- Problem description -
From the data below, restate every line word for word.

-*-*-

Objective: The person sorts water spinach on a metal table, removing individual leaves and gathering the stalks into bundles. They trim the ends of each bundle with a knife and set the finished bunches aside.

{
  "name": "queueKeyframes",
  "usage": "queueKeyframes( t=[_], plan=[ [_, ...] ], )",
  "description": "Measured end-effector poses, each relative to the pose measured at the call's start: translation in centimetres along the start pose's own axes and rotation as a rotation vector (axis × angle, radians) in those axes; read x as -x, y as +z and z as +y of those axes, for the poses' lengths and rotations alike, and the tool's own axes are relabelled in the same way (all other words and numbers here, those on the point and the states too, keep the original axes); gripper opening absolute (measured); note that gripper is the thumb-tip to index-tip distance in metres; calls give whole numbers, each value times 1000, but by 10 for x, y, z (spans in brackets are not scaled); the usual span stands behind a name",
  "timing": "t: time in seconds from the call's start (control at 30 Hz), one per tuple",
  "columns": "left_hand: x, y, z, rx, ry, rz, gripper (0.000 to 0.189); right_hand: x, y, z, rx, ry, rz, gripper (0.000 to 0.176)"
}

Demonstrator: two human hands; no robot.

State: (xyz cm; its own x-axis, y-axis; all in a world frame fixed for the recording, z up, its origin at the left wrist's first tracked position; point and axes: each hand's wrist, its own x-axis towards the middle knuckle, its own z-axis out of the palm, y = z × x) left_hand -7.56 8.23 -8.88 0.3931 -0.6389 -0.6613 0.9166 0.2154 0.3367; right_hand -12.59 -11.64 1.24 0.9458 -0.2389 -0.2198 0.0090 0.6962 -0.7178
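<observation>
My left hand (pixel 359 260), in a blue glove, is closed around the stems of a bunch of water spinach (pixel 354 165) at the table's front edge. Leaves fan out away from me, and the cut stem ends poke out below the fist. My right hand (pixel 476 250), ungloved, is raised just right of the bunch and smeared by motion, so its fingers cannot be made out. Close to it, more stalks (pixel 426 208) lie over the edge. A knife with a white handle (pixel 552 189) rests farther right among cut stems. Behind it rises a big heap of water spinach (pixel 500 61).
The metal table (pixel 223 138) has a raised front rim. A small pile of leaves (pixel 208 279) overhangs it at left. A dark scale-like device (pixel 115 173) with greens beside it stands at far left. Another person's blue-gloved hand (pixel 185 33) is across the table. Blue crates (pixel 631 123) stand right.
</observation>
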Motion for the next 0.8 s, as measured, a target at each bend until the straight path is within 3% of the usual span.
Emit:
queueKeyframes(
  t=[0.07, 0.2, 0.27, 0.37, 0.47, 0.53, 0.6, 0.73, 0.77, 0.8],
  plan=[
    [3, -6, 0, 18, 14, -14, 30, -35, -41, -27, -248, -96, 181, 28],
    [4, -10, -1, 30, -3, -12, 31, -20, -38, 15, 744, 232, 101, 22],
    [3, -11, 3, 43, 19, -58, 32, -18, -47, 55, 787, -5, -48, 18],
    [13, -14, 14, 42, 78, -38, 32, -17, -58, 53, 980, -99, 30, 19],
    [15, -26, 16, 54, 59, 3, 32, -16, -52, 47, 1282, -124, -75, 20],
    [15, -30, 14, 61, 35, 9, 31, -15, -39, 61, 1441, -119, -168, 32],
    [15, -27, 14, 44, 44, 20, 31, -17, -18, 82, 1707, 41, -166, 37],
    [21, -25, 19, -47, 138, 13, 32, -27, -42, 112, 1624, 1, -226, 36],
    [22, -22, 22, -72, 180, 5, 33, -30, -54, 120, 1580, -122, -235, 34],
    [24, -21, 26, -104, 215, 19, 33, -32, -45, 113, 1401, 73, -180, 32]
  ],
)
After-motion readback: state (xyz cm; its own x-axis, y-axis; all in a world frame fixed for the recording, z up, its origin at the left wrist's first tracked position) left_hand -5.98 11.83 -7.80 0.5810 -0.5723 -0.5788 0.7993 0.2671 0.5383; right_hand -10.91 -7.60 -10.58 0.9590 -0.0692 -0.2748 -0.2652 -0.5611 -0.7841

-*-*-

- Result for this task -
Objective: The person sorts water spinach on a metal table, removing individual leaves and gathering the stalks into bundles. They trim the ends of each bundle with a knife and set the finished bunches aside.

{
  "name": "queueKeyframes",
  "usage": "queueKeyframes( t=[_], plan=[ [_, ...] ], )",
  "description": "Measured end-effector poses, each relative to the pose measured at the call's start: translation in centimetres along the start pose's own axes and rotation as a rotation vector (axis × angle, radians) in those axes; read x as -x, y as +z and z as +y of those axes, for the poses' lengths and rotations alike, and the tool's own axes are relabelled in the same way (all other words and numbers here, those on the point and the states too, keep the original axes); gripper opening absolute (measured); note that gripper is the thumb-tip to index-tip distance in metres; calls give whole numbers, each value times 1000, but by 10 for x, y, z (spans in brackets are not scaled); the usual span stands behind a name",
  "timing": "t: time in seconds from the call's start (control at 30 Hz), one per tuple",
  "columns": "left_hand: x, y, z, rx, ry, rz, gripper (0.000 to 0.189); right_hand: x, y, z, rx, ry, rz, gripper (0.000 to 0.176)"
}

Demonstrator: two human hands; no robot.

State: (xyz cm; its own x-axis, y-axis; all in a world frame fixed for the recording, z up, its origin at the left wrist's first tracked position; point and axes: each hand's wrist, its own x-axis towards the middle knuckle, its own z-axis out of the palm, y = z × x) left_hand -7.56 8.23 -8.88 0.3931 -0.6389 -0.6613 0.9166 0.2154 0.3367; right_hand -12.59 -11.64 1.24 0.9458 -0.2389 -0.2198 0.0090 0.6962 -0.7178
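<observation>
My left hand (pixel 359 260), in a blue glove, is closed around the stems of a bunch of water spinach (pixel 354 165) at the table's front edge. Leaves fan out away from me, and the cut stem ends poke out below the fist. My right hand (pixel 476 250), ungloved, is raised just right of the bunch and smeared by motion, so its fingers cannot be made out. Close to it, more stalks (pixel 426 208) lie over the edge. A knife with a white handle (pixel 552 189) rests farther right among cut stems. Behind it rises a big heap of water spinach (pixel 500 61).
The metal table (pixel 223 138) has a raised front rim. A small pile of leaves (pixel 208 279) overhangs it at left. A dark scale-like device (pixel 115 173) with greens beside it stands at far left. Another person's blue-gloved hand (pixel 185 33) is across the table. Blue crates (pixel 631 123) stand right.
</observation>
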Motion for the next 0.8 s, as measured, a target at each bend until the straight path is within 3% of the usual span.
Emit:
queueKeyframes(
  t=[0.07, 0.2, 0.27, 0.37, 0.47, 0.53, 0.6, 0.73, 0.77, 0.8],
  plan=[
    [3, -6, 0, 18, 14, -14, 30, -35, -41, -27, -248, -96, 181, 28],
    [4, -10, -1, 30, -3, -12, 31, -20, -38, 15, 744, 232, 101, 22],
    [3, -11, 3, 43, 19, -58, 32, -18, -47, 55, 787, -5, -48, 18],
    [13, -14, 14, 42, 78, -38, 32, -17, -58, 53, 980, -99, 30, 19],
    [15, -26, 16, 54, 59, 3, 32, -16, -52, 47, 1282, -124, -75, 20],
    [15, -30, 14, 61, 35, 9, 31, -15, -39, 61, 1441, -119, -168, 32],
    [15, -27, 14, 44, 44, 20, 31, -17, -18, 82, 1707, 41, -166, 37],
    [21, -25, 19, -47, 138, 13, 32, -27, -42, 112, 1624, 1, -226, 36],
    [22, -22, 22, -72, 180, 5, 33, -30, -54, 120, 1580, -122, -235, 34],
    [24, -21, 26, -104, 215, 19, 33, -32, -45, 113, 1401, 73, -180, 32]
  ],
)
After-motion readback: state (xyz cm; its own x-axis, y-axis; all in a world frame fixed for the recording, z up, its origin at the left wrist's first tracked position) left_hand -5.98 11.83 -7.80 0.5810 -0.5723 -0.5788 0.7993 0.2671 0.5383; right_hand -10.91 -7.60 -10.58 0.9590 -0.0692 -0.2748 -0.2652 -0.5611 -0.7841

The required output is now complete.